Teaching a Computer to Find Made Baskets
June 7, 2026
Basketball has always been a passion of mine. So much so, that I rent out a gym and then invite friends to play pick-up. Organizing this group has been very rewarding, but hasn't come without its struggles – collecting payment, making sure we have attendance, people arguing fouls, etc. To streamline it, I built Saturday Hoops NYC, a website where people can register, pay, and also view their highlights.
I like recording games. I know that window where I can play basketball is shrinking as I get older and joints start to ache more. Other hoopers have echoed this sentiment telling me these are memories they plan to keep and look back on. With that said, it's not an easy process. I was taking larger files, and editing them in Final Cut Pro. The longest process was taking 2 hours of footage and narrowing it down to the made shots. While everyone in the group loved basketball, I wouldn't call us proficient – the 2 hours of footage would dwindle down to about 5 minutes of made baskets.
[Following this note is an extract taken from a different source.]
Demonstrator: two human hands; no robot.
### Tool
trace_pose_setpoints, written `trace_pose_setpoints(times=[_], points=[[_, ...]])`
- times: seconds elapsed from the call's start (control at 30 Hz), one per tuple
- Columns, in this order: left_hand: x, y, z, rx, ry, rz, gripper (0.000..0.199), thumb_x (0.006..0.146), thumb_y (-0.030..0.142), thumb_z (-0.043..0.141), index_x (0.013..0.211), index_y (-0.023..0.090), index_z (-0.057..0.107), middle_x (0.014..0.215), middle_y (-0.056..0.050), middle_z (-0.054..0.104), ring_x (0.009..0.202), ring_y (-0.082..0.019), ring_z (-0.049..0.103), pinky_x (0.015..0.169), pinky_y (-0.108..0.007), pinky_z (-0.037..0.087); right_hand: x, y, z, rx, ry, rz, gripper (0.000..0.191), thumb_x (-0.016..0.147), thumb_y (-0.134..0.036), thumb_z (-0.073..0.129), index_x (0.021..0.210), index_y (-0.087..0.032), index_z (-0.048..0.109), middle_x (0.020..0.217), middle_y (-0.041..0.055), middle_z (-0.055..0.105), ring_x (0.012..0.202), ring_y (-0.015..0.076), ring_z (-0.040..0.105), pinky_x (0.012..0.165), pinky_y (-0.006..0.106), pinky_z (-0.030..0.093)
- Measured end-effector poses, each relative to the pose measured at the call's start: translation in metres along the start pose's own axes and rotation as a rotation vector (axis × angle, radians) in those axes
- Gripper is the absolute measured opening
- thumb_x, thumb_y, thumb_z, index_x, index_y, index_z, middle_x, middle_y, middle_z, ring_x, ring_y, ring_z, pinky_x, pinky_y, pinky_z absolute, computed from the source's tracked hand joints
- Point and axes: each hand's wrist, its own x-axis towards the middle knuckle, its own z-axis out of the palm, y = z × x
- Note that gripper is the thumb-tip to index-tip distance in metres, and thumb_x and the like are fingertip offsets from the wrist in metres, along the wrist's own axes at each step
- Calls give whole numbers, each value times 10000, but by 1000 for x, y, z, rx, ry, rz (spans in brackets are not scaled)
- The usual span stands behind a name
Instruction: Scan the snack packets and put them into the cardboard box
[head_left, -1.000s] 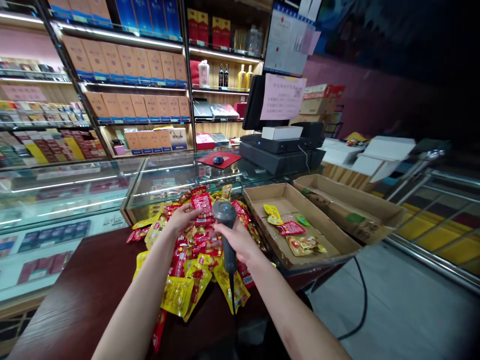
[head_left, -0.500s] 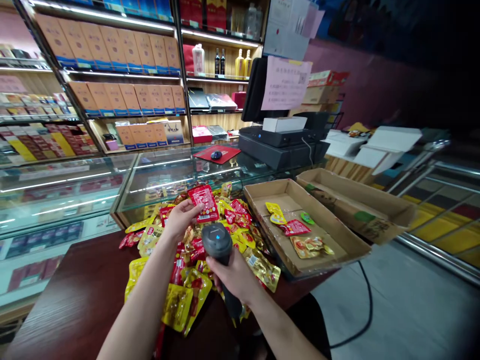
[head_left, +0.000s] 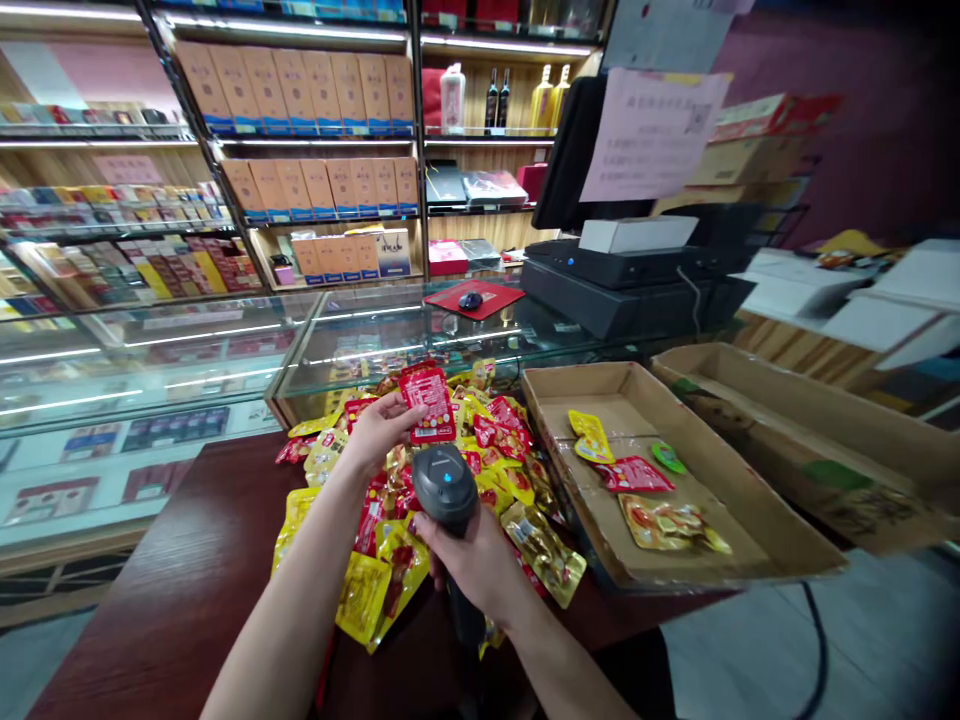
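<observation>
Pinched at its left edge, a red snack packet (head_left: 429, 405) is in my left hand (head_left: 380, 432), printed back and barcode facing me. My right hand (head_left: 480, 560) is wrapped round the handle of a dark barcode scanner (head_left: 444, 487), whose blue light is lit. The scanner's head is just below the packet, apart from it. Beneath both hands lies a heap of yellow, red and gold snack packets (head_left: 362, 597) on the dark red table (head_left: 157, 590). An open cardboard tray (head_left: 712, 480) to the right holds several packets, among them a red one (head_left: 636, 474).
A second cardboard box (head_left: 810, 420) stands beyond the tray. Behind the heap is a glass display counter (head_left: 352, 345) with a mouse (head_left: 470, 300) on a red mat and a black till unit (head_left: 592, 290) under a monitor (head_left: 570, 150). Shelves of boxes (head_left: 322, 90) line the back.
The view has turned left, so the surroundings sit further right. Both hands keep their holds on the red packet and the scanner, with little movement between them.
</observation>
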Motion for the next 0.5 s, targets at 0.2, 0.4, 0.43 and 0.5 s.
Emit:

A couple years ago, I tested using machine learning to detect made baskets. I set up training models and classified made and missed baskets. It was improving, but was a lot of work. Today, I decided to pick that up and test this out with the latest AI advances. I opened Claude, told it what I had done, and asked it to start from scratch. I wanted to see if it took a different approach. The approach turned out similar, but the velocity was the shock: what had been weeks of work a couple years ago got done in a single Sunday morning.
This blog post outlines the approach and lessons learned.
I started with the context I shared above and a simple prompt, “hey Claude, I want to make my editing of highlights quicker. Can you help me detect at what time made baskets occur to reduce my editing time?”. I knew down the road I would want to automate this more, but this seemed like a good place to start.
How do you teach a computer to find a made basket?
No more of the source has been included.